Участие и брезгливость боролись в Артеме. Заболевание требовало, конечно, жалости, но своими отвратительными выделениями оно делало эту жалость подвигом. Какой чистой казалась эта тихая комната с шорохами тараканов до прихода Михаила! Теперь на стенах, как в кинематографе, шла проекция пошлейшей кабацкой истории. Речь Шейфеса заставила Артема, при всей его сдержанности, болезненно поморщиться. Это напоминало кислый запах блевотины. Потребовалось большое напряжение взрослой нежности и снисходительности, чтобы не выкинуть Михаила за дверь, чтобы вместо этого, со всей сосредоточенностью боли, проговорить:
- Жаль мне тебя, Михаил...
Слова эти были сказаны хоть и вслух, но никому. Михаил присутствовал в комнате, однако они до него не дошли. Они показались ему абсурдом, как стихи знаменитого поэта из «кружка». Михаила можно было жалеть, когда он бежал по подмосковным полям, его следовало жалеть, когда он метил мелком рыжие калоши. Сколько раз тогда втайне он помышлял о теплоте, о сладости этой Теминой осторожной, как бы вскользь, жалости. Но теперь, после ночи в «кружке», речь шла не о жалости, не о глупой и наглой жалости, но о преклонении.
Михаил был слишком счастлив, слишком отрешен от привычных душевных рефлексов, чтобы рассердиться. Он только замолк. Идти домой было поздно: Артем, ссылаясь на тревожное время, не хотел его отпустить. Ему предстояло провести здесь ночь. Он прошел в кухню. Он слушал, как в трубах пела вода, и это являлось стройным продолжением приветствий. От непрерывности подъема он задыхался. Приоткрыв дверь из сеней во двор, он натолкнулся на чье-то лицо. Белизна снега позволила ему различить усы и погоны. Несмотря на всю отдаленность от окружавших его вещей, Михаил сразу понял - за Темой!.. Язык этой снежной ночи, с ее тихостью, с безумствованием вокруг бутылок шампанского, со всей многозначительностью нестройных залпов, стал ему теперь внятен. Действительно великой была ночь его вознесения и счастья. Даже события подтягивались: вместо тараканов они заговорили кобурами револьверов. В центре неизбежно стоял он, Михаил.

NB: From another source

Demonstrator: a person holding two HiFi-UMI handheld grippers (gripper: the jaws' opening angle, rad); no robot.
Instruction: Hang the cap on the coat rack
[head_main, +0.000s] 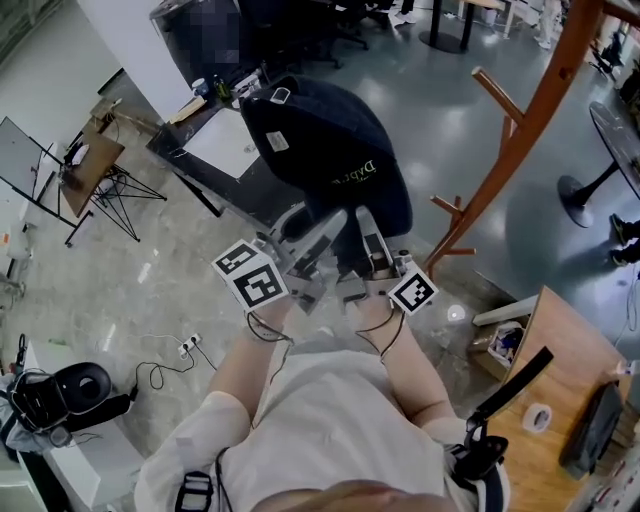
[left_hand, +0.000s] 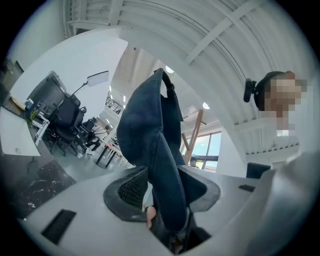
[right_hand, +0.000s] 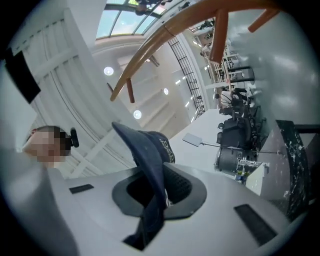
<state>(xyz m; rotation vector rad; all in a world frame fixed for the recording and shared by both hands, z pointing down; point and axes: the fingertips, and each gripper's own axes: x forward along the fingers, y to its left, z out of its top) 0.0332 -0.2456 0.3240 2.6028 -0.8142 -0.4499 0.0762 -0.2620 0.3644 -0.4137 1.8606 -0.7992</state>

Поэтому последующее, во всей его необъяснимости, было для Михаила вполне естественным. Когда раздался грубый, трафаретный, как погоны, голос: «Артем Лыков?» - Михаил, хорошо понимая, что это приглашение не на пир в честь новой знаменитости, а на смерть, на смерть всерьез, на лаконическую и скудную смерть среди снежных пустырей, все же без запинки ответил:
- Да, это я.
Грубый голос был лишь видоизмененным голосом славы. Когда же Михаила вывели на улицу, он не думал ни об окружавших его людях, ни об Артеме, жизнь которого спас. Он даже не думал о славе. Он уже находился в той фазе счастья, когда место мыслей занимают светлые туманности, быстрый бег ассоциаций, подобных пронизываемым прожектором облакам. Он глядел на пуговицы офицера и видел зрачки. Он улыбался.
Сказалась ли в поведении офицеров их, по тем временам, исключительная гуманность или же только усталость от повторности каждоночных сцен, то есть метания, залпов и судорог, но они, вместо естественного исхода (именовавшегося тогда «убийством при попытке к бегству»), доставили Михаила в бывшие меблированные комнаты «Скутари», приспособленные для содержания арестованных.
Испытания, однако, лишь начинались. Рослый субъект, с русой, тщательно выхоженной бородой, называвший себя «представителем астраханской армии», судя по гнилостной кислоте дыхания выпивший достаточно водки, почему-то, проходя по комнатам, заваленным телами арестованных, облюбовал именно Михаила. Был ли это чуб, хранивший свою демонстративную неуступчивость, или подвижность рук, или еще не разрядившаяся приподнятость общего состояния - неизвестно, но что-то определенно заставило офицера остановиться возле Михаила. Постояв с минуту молча, в той томительной напряженности, которая может разрешиться чем угодно - выстрелом, слезами или буйством, - человек этот придвинулся к Михаилу и начал его бить. Весь остаток неторопливой декабрьской ночи он уже провел здесь, неизменно повторяя те же короткие и тупые удары, сопровождаемые однообразной руганью. И в его голосе, и в его движениях было уныние засыпающего человека, и если бы не кровь на костистой руке, можно было бы со стороны подумать, что он совершает какой-то непонятный обряд. Он бил по носу, по глазам, без охоты, как нанятый на поденную работу, он забил бы Михаила насмерть, если бы рассвет на час не опередил бы смерть.